Nash (1950) showed this is the unique solution satisfying four axioms:
- Pareto efficiency — no feasible outcome makes both players strictly better off.
- Symmetry — if the problem is symmetric, the solution gives equal payoffs.
- Independence of irrelevant alternatives (IIA) — removing feasible outcomes that are not chosen does not change the solution.
- Scale invariance — the solution is invariant to positive affine transformations of utility.
For a linear frontier \(u_1 + u_2 = v\) with disagreement point \((0, 0)\), the Nash bargaining solution gives each player \(v / 2\) — an equal split.
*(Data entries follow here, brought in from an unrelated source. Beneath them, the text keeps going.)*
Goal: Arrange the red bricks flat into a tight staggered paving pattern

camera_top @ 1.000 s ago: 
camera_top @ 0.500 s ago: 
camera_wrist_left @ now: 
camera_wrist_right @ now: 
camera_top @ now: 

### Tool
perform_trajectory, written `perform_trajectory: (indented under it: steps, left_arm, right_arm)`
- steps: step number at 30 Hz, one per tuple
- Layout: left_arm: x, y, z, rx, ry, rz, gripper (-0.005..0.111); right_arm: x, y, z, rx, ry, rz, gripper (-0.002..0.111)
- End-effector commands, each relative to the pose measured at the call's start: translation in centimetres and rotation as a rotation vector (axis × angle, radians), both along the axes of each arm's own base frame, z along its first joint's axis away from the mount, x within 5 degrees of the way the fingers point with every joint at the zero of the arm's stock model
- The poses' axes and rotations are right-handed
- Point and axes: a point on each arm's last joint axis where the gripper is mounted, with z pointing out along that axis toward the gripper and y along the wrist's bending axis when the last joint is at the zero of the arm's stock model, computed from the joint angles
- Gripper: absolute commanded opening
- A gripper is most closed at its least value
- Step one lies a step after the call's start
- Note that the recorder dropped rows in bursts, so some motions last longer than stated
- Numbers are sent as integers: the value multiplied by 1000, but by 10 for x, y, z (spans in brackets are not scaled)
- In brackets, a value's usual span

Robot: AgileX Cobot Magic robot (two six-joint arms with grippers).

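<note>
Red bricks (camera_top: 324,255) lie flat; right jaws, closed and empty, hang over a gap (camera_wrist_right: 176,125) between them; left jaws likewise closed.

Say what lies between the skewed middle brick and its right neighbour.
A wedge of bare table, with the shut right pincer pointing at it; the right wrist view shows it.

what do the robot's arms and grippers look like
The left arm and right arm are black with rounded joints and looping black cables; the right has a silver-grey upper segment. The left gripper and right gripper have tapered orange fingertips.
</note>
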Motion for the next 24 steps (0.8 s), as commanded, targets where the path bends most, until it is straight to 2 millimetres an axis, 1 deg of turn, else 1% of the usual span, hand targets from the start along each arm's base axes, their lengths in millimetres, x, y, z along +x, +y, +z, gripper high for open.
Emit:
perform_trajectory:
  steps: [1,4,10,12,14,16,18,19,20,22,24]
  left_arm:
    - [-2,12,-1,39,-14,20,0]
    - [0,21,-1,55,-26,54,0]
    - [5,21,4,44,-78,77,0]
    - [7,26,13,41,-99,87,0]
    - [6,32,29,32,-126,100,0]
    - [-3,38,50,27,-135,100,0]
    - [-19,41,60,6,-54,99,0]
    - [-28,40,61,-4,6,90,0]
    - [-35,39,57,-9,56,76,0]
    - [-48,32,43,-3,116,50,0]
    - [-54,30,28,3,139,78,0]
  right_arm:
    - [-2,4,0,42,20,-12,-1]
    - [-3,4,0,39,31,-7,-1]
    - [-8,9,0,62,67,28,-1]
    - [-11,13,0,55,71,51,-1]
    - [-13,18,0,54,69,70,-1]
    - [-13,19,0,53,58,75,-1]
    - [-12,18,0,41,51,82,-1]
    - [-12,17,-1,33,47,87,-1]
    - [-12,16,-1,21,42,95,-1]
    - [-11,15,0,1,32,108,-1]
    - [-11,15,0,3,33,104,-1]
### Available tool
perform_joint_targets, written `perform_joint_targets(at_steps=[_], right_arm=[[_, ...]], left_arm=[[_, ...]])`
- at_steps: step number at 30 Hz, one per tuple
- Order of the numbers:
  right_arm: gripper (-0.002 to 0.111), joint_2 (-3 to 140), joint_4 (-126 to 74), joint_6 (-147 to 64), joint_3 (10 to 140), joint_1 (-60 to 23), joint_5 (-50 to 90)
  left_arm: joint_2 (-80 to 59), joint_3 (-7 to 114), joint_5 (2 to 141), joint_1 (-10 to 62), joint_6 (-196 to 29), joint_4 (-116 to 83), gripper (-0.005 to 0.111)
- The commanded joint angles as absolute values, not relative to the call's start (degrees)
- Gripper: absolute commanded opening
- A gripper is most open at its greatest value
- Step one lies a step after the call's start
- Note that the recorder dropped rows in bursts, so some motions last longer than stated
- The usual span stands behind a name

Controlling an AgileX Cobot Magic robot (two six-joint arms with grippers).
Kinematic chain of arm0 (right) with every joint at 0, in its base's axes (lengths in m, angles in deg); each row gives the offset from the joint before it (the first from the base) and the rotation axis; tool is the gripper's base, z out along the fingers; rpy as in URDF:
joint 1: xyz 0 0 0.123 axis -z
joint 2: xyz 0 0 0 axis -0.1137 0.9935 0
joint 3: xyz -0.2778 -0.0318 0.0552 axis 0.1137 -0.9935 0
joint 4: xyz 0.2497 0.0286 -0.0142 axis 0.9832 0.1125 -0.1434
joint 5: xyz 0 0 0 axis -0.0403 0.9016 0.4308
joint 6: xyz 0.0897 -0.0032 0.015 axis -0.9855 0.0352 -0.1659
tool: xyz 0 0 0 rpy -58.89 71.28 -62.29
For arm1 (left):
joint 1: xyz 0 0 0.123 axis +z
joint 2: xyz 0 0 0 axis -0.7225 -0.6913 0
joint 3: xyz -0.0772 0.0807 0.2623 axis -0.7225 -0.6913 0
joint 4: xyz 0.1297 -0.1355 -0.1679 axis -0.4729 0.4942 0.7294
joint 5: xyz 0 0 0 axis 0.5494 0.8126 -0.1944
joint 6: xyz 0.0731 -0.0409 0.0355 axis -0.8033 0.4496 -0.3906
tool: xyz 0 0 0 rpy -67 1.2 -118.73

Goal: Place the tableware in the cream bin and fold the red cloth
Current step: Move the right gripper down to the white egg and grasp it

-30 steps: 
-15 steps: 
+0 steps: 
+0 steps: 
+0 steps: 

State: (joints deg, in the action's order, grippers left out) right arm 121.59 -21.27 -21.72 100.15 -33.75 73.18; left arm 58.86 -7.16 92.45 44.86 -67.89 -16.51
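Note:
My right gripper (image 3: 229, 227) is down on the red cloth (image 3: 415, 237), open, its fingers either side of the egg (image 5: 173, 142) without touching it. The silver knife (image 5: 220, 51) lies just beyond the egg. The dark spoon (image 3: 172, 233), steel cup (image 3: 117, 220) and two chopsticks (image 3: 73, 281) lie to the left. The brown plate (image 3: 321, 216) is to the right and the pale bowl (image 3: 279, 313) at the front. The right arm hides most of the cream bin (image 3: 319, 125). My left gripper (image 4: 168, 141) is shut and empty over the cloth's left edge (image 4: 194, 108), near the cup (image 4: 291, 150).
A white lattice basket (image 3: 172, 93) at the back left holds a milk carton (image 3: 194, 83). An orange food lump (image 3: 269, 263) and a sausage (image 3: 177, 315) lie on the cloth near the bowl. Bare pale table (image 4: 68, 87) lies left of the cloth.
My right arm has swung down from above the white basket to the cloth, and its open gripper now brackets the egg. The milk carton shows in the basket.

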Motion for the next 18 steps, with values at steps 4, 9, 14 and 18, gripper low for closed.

35.2.3 Asymmetric Nash bargaining
When players have different bargaining powers \(\alpha\) and \(1 - \alpha\) (with \(\alpha \in (0, 1)\)), the asymmetric Nash bargaining solution maximizes the generalized Nash product:
\[\begin{equation} (u_1^*, u_2^*) = \arg\max_{(u_1, u_2) \in S} (u_1 - d_1)^\alpha (u_2 - d_2)^{1-\alpha} \tag{35.2} \end{equation}\]
35.2.4 Rubinstein alternating-offers model
Rubinstein (1982) modeled bargaining as a sequential game. Two players take turns proposing how to split a surplus of size 1. Player 1 proposes in odd periods, Player 2 in even periods. Each player has a discount factor \(\delta_i \in (0, 1)\) — waiting is costly.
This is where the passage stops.